• [Task objective] Go to the line below containing "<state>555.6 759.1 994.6" and print exactly from there through the line containing "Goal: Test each", both included. Print nothing else.

• [Material supplied]
★ ★ ★ ★ ★ ★ ★

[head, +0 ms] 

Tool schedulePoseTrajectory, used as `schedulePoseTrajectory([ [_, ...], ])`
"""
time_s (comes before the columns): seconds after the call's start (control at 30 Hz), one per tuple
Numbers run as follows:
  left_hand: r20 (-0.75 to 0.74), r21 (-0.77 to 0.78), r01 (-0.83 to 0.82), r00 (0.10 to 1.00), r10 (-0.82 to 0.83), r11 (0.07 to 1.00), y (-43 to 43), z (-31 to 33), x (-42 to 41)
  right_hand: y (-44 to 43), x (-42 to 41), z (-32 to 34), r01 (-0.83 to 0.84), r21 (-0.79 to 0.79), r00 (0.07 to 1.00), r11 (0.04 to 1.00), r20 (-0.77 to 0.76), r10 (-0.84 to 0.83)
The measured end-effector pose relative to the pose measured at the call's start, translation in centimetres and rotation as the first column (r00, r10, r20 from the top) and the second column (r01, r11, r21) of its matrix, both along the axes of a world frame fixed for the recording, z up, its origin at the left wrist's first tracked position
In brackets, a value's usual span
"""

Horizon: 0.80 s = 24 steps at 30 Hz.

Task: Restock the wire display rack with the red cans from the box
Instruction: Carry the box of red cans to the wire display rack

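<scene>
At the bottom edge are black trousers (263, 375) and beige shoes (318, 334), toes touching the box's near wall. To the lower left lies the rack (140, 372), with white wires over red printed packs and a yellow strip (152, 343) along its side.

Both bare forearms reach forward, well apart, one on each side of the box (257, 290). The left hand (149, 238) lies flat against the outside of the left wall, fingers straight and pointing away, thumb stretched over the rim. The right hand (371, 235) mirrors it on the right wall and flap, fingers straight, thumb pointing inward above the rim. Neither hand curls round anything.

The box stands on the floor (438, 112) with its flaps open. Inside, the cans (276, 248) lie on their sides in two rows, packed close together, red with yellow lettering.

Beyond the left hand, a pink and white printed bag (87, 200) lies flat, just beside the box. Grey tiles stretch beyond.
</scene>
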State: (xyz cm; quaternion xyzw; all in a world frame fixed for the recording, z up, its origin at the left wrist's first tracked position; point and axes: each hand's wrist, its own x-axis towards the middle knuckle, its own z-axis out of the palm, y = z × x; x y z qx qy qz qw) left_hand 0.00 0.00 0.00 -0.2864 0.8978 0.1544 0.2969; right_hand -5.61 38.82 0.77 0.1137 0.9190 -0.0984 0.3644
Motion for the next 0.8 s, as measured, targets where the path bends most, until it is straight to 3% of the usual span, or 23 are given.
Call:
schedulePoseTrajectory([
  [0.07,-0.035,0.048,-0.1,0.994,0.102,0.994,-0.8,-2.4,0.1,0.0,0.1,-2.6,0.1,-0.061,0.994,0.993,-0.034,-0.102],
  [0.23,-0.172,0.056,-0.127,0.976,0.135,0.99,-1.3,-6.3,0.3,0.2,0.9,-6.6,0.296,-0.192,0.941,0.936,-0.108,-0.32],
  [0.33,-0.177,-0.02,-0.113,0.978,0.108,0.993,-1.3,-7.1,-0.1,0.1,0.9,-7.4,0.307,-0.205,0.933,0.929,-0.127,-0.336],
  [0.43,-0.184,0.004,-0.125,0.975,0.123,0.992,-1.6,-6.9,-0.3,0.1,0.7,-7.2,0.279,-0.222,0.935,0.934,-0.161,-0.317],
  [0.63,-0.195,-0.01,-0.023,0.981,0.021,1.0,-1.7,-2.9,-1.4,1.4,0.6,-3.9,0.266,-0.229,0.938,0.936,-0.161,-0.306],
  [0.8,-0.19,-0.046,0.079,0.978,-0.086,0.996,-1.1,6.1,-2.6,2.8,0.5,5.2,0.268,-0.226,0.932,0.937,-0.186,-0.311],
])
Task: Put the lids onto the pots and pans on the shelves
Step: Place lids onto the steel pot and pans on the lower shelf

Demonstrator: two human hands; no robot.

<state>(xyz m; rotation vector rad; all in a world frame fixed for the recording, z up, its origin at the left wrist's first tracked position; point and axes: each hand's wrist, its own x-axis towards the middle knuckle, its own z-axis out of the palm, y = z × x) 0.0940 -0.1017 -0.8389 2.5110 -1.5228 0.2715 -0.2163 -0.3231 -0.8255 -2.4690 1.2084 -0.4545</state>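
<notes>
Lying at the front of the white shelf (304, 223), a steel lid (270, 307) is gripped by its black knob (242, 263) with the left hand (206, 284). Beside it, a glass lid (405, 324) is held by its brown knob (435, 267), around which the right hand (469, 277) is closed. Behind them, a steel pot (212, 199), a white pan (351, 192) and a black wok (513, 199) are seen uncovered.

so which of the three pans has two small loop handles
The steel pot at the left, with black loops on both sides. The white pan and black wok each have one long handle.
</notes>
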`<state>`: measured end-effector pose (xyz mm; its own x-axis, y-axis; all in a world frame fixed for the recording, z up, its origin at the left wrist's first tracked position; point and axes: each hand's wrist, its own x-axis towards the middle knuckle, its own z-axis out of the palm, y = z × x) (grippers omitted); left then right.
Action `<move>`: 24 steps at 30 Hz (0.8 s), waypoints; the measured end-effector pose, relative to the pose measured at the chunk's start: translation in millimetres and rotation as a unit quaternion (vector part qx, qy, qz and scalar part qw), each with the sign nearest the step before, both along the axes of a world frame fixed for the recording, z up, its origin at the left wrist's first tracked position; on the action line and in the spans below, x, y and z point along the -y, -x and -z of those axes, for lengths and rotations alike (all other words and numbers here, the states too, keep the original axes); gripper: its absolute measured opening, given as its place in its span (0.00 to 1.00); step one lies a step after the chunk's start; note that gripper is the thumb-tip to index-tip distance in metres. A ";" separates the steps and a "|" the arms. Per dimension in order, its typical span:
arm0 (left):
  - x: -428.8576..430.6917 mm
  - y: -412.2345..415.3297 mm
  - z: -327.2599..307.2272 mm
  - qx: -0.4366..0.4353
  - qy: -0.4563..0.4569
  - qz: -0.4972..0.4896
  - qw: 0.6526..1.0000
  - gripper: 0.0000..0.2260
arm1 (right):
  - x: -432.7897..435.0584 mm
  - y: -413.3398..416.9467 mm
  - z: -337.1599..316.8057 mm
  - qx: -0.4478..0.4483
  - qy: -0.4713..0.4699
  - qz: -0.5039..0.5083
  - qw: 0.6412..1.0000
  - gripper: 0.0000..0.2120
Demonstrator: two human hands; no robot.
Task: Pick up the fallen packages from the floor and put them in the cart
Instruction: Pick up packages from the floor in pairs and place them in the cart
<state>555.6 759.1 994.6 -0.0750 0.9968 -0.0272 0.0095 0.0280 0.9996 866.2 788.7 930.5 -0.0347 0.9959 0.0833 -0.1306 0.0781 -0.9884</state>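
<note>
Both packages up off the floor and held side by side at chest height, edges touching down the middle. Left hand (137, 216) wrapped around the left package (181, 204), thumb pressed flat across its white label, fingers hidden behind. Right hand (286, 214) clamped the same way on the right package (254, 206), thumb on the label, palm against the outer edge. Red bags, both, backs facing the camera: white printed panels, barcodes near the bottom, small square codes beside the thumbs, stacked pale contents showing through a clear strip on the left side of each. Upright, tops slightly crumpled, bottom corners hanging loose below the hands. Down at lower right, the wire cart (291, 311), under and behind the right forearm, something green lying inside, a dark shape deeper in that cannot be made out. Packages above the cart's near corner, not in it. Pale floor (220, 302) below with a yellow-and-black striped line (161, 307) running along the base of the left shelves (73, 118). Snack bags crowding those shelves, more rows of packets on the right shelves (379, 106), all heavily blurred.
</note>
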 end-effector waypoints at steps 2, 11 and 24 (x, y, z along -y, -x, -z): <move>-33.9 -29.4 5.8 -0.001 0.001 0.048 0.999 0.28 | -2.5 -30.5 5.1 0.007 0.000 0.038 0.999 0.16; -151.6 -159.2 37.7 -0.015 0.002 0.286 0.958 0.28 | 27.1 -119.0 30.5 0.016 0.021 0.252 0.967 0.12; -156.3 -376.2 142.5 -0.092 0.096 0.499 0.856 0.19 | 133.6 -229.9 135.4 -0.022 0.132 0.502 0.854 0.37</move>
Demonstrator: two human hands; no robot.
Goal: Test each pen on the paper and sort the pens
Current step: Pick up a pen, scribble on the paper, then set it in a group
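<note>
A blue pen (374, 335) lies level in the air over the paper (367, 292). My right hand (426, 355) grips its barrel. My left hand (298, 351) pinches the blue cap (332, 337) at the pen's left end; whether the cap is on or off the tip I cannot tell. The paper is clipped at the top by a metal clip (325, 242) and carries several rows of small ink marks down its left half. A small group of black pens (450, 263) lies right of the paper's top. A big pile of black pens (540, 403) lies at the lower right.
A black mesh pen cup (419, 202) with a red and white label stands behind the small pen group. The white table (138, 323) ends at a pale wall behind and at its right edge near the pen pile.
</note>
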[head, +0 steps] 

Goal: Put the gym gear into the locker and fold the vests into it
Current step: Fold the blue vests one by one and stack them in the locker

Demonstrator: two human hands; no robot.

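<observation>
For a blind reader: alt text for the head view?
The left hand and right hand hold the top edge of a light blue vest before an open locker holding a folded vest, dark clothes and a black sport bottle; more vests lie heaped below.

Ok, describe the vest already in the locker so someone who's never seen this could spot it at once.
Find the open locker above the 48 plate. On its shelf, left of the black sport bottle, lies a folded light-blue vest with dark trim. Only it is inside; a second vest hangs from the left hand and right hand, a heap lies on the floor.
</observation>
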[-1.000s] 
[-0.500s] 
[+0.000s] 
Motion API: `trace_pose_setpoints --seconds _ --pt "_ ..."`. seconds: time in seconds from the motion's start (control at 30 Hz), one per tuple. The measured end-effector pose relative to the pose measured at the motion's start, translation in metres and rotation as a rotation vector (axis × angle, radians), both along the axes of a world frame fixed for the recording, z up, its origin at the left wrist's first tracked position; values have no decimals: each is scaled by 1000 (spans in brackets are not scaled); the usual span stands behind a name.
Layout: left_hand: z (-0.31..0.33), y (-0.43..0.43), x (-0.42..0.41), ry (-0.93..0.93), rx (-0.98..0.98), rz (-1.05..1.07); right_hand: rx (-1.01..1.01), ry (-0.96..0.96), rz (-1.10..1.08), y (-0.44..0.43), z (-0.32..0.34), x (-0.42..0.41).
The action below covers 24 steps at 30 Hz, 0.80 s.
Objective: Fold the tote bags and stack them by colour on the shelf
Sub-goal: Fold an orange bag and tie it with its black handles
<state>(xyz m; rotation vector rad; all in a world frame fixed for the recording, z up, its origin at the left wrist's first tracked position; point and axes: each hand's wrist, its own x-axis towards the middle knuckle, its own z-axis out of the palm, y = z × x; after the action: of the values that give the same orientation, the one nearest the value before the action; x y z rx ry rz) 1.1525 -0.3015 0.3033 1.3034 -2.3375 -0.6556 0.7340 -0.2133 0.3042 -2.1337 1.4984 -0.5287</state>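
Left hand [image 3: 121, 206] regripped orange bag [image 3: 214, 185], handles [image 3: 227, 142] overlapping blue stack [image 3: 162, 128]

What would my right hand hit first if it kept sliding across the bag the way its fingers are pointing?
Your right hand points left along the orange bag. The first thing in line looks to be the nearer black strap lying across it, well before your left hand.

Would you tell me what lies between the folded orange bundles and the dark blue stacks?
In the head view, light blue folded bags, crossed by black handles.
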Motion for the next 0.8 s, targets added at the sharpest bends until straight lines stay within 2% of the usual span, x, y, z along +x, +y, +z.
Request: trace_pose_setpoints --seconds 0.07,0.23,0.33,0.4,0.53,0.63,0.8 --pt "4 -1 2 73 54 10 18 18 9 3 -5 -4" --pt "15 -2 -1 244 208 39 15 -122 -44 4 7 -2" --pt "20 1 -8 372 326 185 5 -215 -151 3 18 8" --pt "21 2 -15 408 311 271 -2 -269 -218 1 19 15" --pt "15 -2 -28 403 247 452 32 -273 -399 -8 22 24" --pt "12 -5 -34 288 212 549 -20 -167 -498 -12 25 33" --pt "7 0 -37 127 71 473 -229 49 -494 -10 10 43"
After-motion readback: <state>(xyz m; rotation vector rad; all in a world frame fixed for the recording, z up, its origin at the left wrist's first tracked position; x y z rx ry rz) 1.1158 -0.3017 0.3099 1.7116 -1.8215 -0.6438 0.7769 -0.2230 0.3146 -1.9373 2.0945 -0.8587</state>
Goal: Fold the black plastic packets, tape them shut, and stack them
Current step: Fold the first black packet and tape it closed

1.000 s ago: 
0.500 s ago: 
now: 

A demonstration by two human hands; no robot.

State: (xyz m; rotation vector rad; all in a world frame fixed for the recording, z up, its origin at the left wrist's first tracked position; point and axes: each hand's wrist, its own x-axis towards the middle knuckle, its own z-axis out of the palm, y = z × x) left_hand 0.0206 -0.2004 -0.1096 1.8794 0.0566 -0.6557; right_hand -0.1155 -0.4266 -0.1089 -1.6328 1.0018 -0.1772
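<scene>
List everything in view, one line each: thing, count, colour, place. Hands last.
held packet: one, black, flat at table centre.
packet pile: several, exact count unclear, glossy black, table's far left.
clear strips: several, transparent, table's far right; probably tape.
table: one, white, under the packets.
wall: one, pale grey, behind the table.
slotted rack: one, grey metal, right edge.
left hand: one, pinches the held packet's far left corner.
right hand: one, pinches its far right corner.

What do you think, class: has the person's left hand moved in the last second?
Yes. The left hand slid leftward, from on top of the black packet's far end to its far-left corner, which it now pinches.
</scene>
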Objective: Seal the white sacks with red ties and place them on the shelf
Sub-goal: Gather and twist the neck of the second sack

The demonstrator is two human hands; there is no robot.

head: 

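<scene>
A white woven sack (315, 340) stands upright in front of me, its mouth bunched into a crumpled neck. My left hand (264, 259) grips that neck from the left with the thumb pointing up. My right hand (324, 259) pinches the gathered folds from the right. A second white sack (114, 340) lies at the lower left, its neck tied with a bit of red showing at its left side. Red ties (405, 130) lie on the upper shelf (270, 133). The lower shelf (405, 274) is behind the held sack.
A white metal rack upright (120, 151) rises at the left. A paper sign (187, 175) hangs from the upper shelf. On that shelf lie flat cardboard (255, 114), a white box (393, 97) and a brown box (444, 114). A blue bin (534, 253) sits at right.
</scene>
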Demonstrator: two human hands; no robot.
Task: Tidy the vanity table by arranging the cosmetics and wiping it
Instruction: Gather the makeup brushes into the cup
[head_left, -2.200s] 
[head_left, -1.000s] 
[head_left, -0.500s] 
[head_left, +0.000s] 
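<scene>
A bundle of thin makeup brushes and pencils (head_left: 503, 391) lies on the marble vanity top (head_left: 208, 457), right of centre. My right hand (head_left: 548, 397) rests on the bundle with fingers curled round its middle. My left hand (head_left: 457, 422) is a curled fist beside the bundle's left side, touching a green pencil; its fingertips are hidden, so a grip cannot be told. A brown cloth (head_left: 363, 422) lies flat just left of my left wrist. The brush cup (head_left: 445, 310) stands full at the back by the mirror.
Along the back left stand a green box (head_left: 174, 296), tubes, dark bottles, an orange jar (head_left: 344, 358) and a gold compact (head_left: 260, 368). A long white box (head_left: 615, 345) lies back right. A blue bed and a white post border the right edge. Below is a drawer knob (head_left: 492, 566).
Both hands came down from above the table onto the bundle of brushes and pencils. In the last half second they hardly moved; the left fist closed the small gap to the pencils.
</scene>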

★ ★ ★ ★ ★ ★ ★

• [Output of the exercise]
<state>555.6 759.1 994.6 -0.0750 0.9968 -0.0272 0.0095 0.0280 0.9996 866.2 788.7 930.5 -0.0347 0.9959 0.0833 -0.1306 0.0781 -0.9884</state>
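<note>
Both packages up off the floor and held side by side at chest height, edges touching down the middle. Left hand (137, 216) wrapped around the left package (181, 204), thumb pressed flat across its white label, fingers hidden behind. Right hand (286, 214) clamped the same way on the right package (254, 206), thumb on the label, palm against the outer edge. Red bags, both, backs facing the camera: white printed panels, barcodes near the bottom, small square codes beside the thumbs, stacked pale contents showing through a clear strip on the left side of each. Upright, tops slightly crumpled, bottom corners hanging loose below the hands. Down at lower right, the wire cart (291, 311), under and behind the right forearm, something green lying inside, a dark shape deeper in that cannot be made out. Packages above the cart's near corner, not in it. Pale floor (220, 302) below with a yellow-and-black striped line (161, 307) running along the base of the left shelves (73, 118). Snack bags crowding those shelves, more rows of packets on the right shelves (379, 106), all heavily blurred.
</note>
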 end-effector waypoints at steps 2, 11 and 24 (x, y, z along -y, -x, -z): <move>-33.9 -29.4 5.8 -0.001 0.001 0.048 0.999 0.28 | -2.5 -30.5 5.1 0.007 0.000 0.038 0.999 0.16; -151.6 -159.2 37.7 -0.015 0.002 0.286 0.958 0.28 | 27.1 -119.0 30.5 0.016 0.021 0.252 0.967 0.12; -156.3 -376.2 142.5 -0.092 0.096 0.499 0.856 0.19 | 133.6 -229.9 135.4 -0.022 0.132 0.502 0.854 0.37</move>
Demonstrator: two human hands; no robot.
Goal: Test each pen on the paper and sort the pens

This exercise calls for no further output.